Everything about Valarie (Amanda Seyfried) has always set her apart from the rest of the villagers. Promised in marriage to the respectable Henry (Max Irons), her heart yearns instead for a local woodcutter, Peter (Shiloh Fernandez), who returns her affections and asks her to run away with him into the mountains. Their plans are thwarted when the bell is rung, signifying that a wolf has slain one of the villagers. For over twenty years they have lived in fear, bartering for their lives by sacrificing up their best livestock in exchange for the wolf not entering the village. But now Valarie's sister has been slain, devastating her parents (Billy Burke, Virginia Madsen) and Grandmother (Julie Christie). The men of the community are angry enough to go out and hunt down the beast, led by the resident blacksmith (Michael Shanks), but the village reverend pleads with them to await the arrival of a priest with experience in hunting wolves.

    

Rather than heed his advice, the men take up their swords and torches and go into the wilds. Disaster transpires as a result and confusion, suspicion, and betrayal enter the village at the arrival of Father Solomon (Gary Oldman), who informs them their legends are a lie. The wolf does not live in the distant mountains but among them, a human with the ability to transform....

    

Adapting a fairy tale for the big screen is tricky and many films have tried it, but few can find that delicate balance between the underlining romanticism and horror of the original. This succeeds, at least in the sense that it is both engaging and interesting. Visually, it is stunning, full of haunting woods and a soft, often warm color scheme (in spite of it being winter). The costuming is striking but never overwhelms the actors, all of whom are adequate and in some instances very good. Oldman in particular seems to be enjoying this role, and Christie is quite ominous as the strange and slightly sinister Grandmother. The romantic triangle is a tad contrived but most of the rest of the script is good, if not intentionally misleading as it takes us in different directions with the intention of obscuring who the werewolf really is. It does a masterful job and while some of the plot twists are predictable, I appreciated that the two young men vying for Valarie's attention avoid most of the usual stereotypes.

   

One cannot recommend this too easily because it does approach a fairy tale with a more mature, sensual outlook, but I really enjoyed it.

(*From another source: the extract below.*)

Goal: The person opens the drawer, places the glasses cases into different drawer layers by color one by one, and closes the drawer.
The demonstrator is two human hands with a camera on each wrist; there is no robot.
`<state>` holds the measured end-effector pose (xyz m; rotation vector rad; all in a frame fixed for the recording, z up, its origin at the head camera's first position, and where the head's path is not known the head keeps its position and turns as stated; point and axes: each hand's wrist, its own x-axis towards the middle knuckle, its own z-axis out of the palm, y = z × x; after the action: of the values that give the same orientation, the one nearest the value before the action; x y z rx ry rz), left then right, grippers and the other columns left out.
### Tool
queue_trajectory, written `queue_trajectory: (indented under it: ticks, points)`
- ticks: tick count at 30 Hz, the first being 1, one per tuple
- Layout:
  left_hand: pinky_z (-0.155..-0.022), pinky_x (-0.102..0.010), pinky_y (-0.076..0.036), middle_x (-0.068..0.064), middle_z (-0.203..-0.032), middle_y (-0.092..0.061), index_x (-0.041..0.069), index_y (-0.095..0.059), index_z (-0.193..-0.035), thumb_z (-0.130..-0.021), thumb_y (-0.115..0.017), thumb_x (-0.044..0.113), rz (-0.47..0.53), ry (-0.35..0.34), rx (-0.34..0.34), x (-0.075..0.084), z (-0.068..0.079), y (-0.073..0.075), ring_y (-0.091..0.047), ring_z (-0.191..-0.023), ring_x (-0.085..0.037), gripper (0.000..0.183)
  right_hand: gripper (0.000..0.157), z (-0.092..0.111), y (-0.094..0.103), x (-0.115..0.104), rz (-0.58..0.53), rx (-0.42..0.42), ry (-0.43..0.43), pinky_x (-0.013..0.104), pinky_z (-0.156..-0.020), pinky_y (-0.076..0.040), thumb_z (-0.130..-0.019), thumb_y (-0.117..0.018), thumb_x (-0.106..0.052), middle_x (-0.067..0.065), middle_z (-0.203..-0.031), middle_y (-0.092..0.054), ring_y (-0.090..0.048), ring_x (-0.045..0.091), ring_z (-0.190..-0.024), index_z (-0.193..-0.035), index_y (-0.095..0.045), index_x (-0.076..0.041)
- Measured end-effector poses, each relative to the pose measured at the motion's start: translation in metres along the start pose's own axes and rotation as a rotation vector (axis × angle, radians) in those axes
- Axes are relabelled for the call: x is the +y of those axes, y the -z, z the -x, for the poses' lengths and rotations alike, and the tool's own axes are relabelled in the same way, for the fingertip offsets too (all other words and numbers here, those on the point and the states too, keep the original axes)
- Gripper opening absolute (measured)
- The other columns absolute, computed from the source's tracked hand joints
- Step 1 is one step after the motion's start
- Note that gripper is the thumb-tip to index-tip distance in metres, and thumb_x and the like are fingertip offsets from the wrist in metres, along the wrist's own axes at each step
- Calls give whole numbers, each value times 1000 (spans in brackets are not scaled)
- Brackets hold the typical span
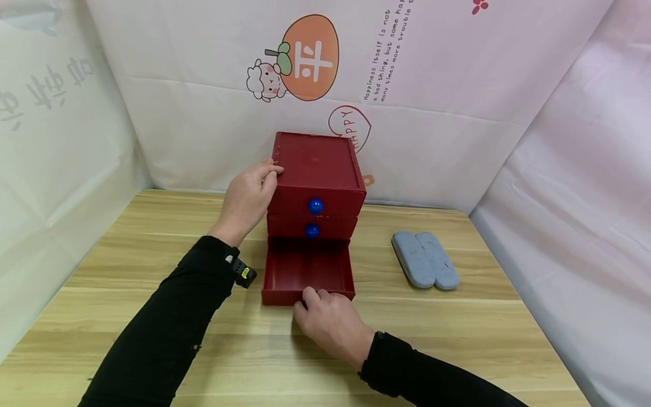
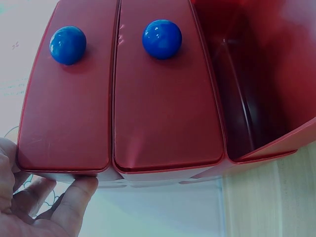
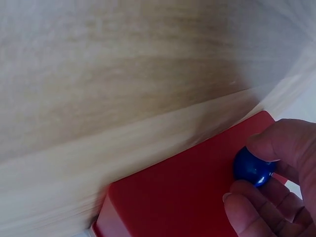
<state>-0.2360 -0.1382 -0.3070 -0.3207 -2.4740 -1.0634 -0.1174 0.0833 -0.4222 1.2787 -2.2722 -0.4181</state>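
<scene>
A red drawer cabinet [image 1: 315, 164] stands on the table in the head view, its bottom drawer [image 1: 309, 265] pulled out and bare inside. My left hand [image 1: 247, 198] holds the cabinet's upper left edge, with digits against the top and side. In the left wrist view, that hand [image 2: 49, 205] touches the side beside the top drawer front [image 2: 69, 113]. My right hand [image 1: 330, 322] is at the front of the bottom drawer. The right wrist view shows thumb and fingers pinching its blue knob [image 3: 252, 168]. Both upper drawers, with blue knobs [image 1: 315, 206], are closed.
A grey-blue two-part case [image 1: 426, 260] lies on the wooden table [image 1: 168, 254], right of the cabinet. Printed white cloth [image 1: 203, 113] hangs behind the table and at both sides.
</scene>
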Motion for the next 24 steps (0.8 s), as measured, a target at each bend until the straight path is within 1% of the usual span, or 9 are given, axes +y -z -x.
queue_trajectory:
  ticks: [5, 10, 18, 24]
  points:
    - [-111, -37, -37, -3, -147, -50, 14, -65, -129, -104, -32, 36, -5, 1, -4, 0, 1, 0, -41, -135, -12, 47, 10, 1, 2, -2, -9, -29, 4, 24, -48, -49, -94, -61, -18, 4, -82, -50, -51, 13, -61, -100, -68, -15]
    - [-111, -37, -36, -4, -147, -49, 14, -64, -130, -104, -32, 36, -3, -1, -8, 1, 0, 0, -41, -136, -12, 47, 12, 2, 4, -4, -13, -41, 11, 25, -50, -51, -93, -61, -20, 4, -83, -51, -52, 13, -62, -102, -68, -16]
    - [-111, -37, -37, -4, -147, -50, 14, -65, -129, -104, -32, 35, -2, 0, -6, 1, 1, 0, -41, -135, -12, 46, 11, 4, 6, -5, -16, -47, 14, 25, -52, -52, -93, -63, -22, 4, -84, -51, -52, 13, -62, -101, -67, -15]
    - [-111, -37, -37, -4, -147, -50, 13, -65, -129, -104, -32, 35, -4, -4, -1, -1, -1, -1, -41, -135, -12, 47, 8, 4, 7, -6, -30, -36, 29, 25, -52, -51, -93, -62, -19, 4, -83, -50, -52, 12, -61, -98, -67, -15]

From beginning to end it was beautiful to look at and held my attention. It may not be for everyone but if you love fantasy and fairy tales stories as I do, if nothing else it will be a diverting way to spend a couple of hours.

     

  

Sexual Content:

One sex scene (it's much longer in the unrated version) that involves kissing; a boy and girl start to become intimate in a barn before being interrupted (lots of kissing, he unlaces her bodice, she asks if he wants her). Two girls dance together. A girl offers her body to a man in exchange for her brother's life -- he laughs at her.

  

Language:

None noted.

  

Violence:

Many bodies are shown hurtling through the air and falling dead to the ground; some of them have bite and scratch marks. A man's hand is bitten off (it drops into the snow and he screams in pain; the severed limb appears later); we see a man eating what appears to be raw meat, and digging into it with silver fingernails that have been forcibly inserted into his fingers; it's implied that a boy is cooked in a metal elephant for refusing to share information; an early scene has two children trapping a rabbit and discussing who should kill it (we see the dead rabbit in a flashback later).

 

Other:

There's a witch hunt but no actual magic. Faith is not spoken of, but werewolves can't enter the church, as it is sacred ground. Father Solomon is over-zealous, but it didn't come across as an attack against faith so much as disapproving of one man's actions.